### Exercise instructions
How many lines in the data below include the word "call"? Respond with the number, nothing more.

### The data
++++++++++++++++++++
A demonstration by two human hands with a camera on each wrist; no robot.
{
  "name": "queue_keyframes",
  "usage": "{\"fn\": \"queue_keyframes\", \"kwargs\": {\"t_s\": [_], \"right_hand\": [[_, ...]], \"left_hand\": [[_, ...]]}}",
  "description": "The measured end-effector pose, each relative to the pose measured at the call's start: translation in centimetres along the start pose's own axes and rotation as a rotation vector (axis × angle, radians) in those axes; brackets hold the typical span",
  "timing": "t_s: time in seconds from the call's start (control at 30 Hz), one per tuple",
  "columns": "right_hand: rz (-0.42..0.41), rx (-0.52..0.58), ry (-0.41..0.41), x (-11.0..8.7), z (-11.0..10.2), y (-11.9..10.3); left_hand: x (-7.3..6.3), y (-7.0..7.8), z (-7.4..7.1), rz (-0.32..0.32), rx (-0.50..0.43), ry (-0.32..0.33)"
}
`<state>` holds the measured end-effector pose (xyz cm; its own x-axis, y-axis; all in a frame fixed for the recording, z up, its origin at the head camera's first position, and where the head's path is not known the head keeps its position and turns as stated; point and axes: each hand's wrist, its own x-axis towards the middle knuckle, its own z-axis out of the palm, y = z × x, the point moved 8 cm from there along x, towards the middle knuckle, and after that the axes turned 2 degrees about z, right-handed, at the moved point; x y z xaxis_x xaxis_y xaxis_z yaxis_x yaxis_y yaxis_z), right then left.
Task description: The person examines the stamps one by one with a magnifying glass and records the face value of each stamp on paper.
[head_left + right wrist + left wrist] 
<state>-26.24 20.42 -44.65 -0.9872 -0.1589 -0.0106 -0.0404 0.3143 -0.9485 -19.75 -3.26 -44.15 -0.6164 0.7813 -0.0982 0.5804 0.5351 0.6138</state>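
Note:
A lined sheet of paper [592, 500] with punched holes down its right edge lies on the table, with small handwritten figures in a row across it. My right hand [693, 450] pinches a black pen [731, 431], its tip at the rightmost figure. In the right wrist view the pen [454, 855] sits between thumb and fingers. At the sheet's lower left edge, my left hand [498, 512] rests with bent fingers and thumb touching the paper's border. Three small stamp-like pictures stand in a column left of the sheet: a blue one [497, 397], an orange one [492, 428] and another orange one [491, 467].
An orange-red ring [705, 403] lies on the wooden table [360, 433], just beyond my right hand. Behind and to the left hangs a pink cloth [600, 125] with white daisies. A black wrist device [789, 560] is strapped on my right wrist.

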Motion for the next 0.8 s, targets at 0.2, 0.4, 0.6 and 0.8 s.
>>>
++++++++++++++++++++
### Response
2